Die Popera-Gruppe ist ein kleiner, aber schroffer Ausläufer der Sextner Dolomiten, ein rund zehn Kilometer langer Kamm an der Grenze zwischen Venetien und Südtirol, der das Comelico nach Norden abschließt. Zu ihren Gipfeln zählen Berge wie der Elfer (Cima Undici), der Monte Popera und die Sextner Rotwand (Croda Rossa di Sesto), die auf 2.936 Metern ihren Namen dem rötlichen Fels verdankt, der bei Sonnenuntergang am kräftigsten leuchtet. Nur wenige kommen hier herauf. Kletterer und erfahrene Bergwanderer lieben das Gebiet für die Dolomitwände, die luftigen Scharten und die anspruchsvollen Klettersteige, etwa jenen, der auf den Gipfel der Rotwand führt.
Das ganze Gebiet war eine bedeutende Front des Ersten Weltkriegs und birgt noch immer viele Schützengräben, Stollen und Befestigungen, die heute in hochalpine historische Wege eingebunden sind. Der wichtigste Stützpunkt ist das Rifugio Berti im Vallon Popera auf 1.950 Metern, 1962 eröffnet und nach dem Bergsteiger und Schriftsteller Antonio Berti benannt, den man den Sänger der Felsen nannte. Von hier brichst du zu Routen wie der Popera-Runde und den Anstiegen zu den Gipfeln auf. Das ist das Herz des UNESCO-Welterbes Dolomiten, unberührtes und stilles Hochgebirge.
Häufige Fragen
Ist die Popera-Gruppe für ungeübte Wanderer geeignet?
Nein. Das ist Hochgebirge mit anspruchsvollen Routen und Klettersteigen, etwa jenem an der Sextner Rotwand, gedacht für erfahrene Bergwanderer und Kletterer mit der richtigen Ausrüstung. Das Rifugio Berti ist ein guter Stützpunkt.

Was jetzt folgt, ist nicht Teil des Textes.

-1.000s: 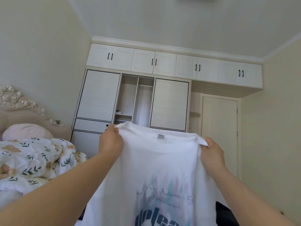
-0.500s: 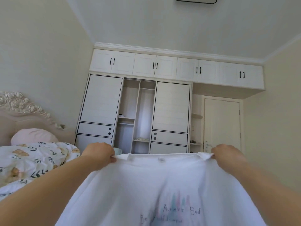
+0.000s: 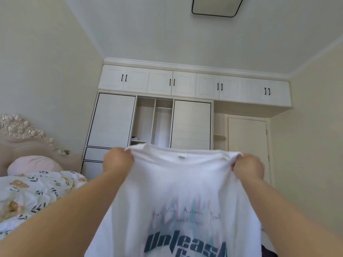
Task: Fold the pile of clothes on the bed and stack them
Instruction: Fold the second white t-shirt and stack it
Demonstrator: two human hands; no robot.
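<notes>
The white T-shirt hangs in the air in front of the person, at six o'clock below the wardrobe. The left hand and right hand each pinch a shoulder, held wide apart, likely so it drapes flat for folding beside the bed.

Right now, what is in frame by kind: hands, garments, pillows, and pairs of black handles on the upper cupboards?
Hands: 2, the left hand and the right hand, both gripping the shirt's shoulders
Garments: 1, a white printed T-shirt
Pillows: 1, a pink pillow
Handle pairs: 4
Total: 8
</notes>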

Gibt es in diesem Gebiet Spuren des Ersten Weltkriegs?
Ja, viele. Die Gruppe war eine Front des Ersten Weltkriegs und birgt noch heute Schützengräben, Stollen und Geschützstellungen, die du entlang hochalpiner historischer Wege zwischen den Gipfeln und rundherum besichtigen kannst.